▸ **Exercise objective**:
A faithful copy of the data, pictures omitted, is the required answer.

════

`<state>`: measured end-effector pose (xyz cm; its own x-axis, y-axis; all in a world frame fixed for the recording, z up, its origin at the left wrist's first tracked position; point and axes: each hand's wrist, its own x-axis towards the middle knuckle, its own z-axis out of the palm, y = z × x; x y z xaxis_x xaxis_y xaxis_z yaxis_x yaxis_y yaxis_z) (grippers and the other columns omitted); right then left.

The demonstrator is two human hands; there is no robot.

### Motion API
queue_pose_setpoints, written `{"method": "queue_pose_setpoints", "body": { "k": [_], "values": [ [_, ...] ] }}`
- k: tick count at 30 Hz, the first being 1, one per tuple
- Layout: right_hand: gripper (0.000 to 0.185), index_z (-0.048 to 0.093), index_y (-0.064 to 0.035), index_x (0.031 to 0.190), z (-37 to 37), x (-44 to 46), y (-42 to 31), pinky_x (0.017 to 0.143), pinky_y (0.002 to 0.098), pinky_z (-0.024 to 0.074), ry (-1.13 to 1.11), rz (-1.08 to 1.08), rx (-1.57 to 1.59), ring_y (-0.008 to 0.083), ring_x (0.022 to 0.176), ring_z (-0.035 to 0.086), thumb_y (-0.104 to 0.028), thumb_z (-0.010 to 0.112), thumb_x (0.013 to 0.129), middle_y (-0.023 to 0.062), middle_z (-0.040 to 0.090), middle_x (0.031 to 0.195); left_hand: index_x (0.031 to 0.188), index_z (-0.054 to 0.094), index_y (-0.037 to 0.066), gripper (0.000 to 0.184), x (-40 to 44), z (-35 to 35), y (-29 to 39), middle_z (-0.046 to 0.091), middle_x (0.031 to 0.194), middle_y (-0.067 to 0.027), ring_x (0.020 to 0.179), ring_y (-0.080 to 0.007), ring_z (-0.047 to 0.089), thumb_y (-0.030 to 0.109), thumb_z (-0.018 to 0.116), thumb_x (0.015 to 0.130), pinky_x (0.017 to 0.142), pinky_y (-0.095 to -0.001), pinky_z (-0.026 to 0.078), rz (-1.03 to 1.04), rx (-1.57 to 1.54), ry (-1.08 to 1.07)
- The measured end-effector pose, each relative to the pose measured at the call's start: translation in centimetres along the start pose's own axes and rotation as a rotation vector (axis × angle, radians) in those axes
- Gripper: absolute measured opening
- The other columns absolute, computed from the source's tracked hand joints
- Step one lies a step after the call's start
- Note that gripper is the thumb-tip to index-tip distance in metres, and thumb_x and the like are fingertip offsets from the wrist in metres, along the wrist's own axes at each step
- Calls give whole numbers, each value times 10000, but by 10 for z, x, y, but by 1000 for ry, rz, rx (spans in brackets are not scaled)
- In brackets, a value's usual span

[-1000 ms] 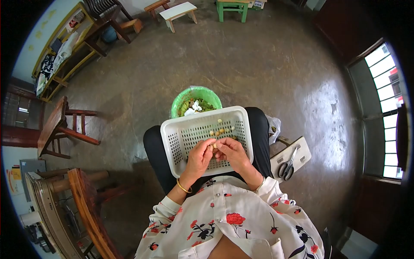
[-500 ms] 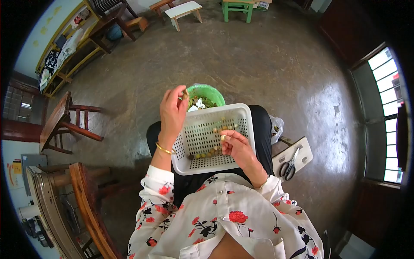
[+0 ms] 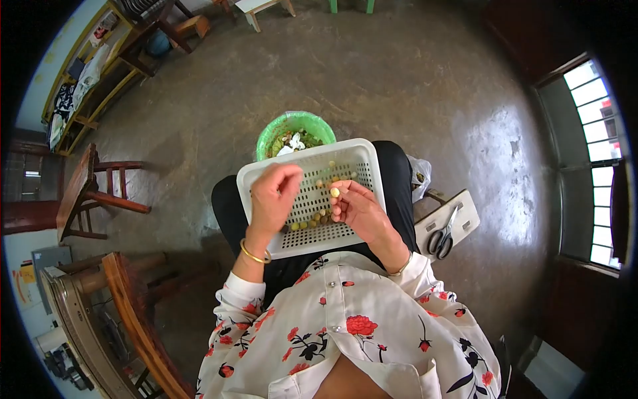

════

▸ **Written response**:
`<state>`: measured end-effector pose (xyz cm; its own x-axis, y-axis; all in a world frame fixed for the recording, z up, its origin at the left wrist's first tracked position; point and axes: each hand's wrist, its own x-axis towards the middle knuckle, its own z-axis out of the palm, y = z × x; x y z xaxis_x xaxis_y xaxis_z yaxis_x yaxis_y yaxis_z) (grippers and the other columns omitted); right then left.

The demonstrator is two human hands; there is no robot.

### Motion API
queue_pose_setpoints, written `{"method": "queue_pose_setpoints", "body": { "k": [_], "values": [ [_, ...] ] }}`
- k: tick count at 30 Hz, the first being 1, one per tuple
- Layout: right_hand: gripper (0.000 to 0.185), index_z (-0.048 to 0.093), index_y (-0.064 to 0.035), index_x (0.031 to 0.190), z (-37 to 37), x (-44 to 46), y (-42 to 31), pinky_x (0.017 to 0.143), pinky_y (0.002 to 0.098), pinky_z (-0.024 to 0.074), ry (-1.13 to 1.11), rz (-1.08 to 1.08), rx (-1.57 to 1.59), ring_y (-0.008 to 0.083), ring_x (0.022 to 0.176), ring_z (-0.035 to 0.086), thumb_y (-0.104 to 0.028), thumb_z (-0.010 to 0.112), thumb_x (0.013 to 0.129), middle_y (-0.023 to 0.062), middle_z (-0.040 to 0.090), middle_x (0.031 to 0.195); left_hand: index_x (0.031 to 0.188), index_z (-0.054 to 0.094), index_y (-0.037 to 0.066), gripper (0.000 to 0.184), x (-40 to 44), z (-35 to 35), y (-29 to 39), middle_z (-0.046 to 0.091), middle_x (0.031 to 0.194), middle_y (-0.067 to 0.027), ring_x (0.020 to 0.179), ring_y (-0.080 to 0.007), ring_z (-0.047 to 0.089), thumb_y (-0.030 to 0.109), thumb_z (-0.018 to 0.116), thumb_x (0.015 to 0.130), pinky_x (0.017 to 0.142), pinky_y (-0.095 to -0.001), pinky_z (-0.026 to 0.078), rz (-1.03 to 1.04), rx (-1.57 to 1.54), ry (-1.08 to 1.07)
- The measured end-effector pose, each relative to the pose measured at the call's start: translation in centimetres along the start pose's own axes and rotation as a rotation vector (axis × angle, radians) in those axes
- Gripper: absolute measured opening
- The other columns absolute, computed from the source's tracked hand joints
- Step one lies a step after the call's start
- Note that gripper is the thumb-tip to index-tip distance in metres, and thumb_x and the like are fingertip offsets from the wrist in metres, along the wrist's own axes at each step
- Calls give whole numbers, each value times 10000, but by 10 for z, x, y, but by 1000 for ry, rz, rx (spans in brackets are not scaled)
- In brackets, a value's usual span

[-1000 ms] 
[-500 ms] 
[+0 ms] 

Work on this exercise is complete, and nothing remains.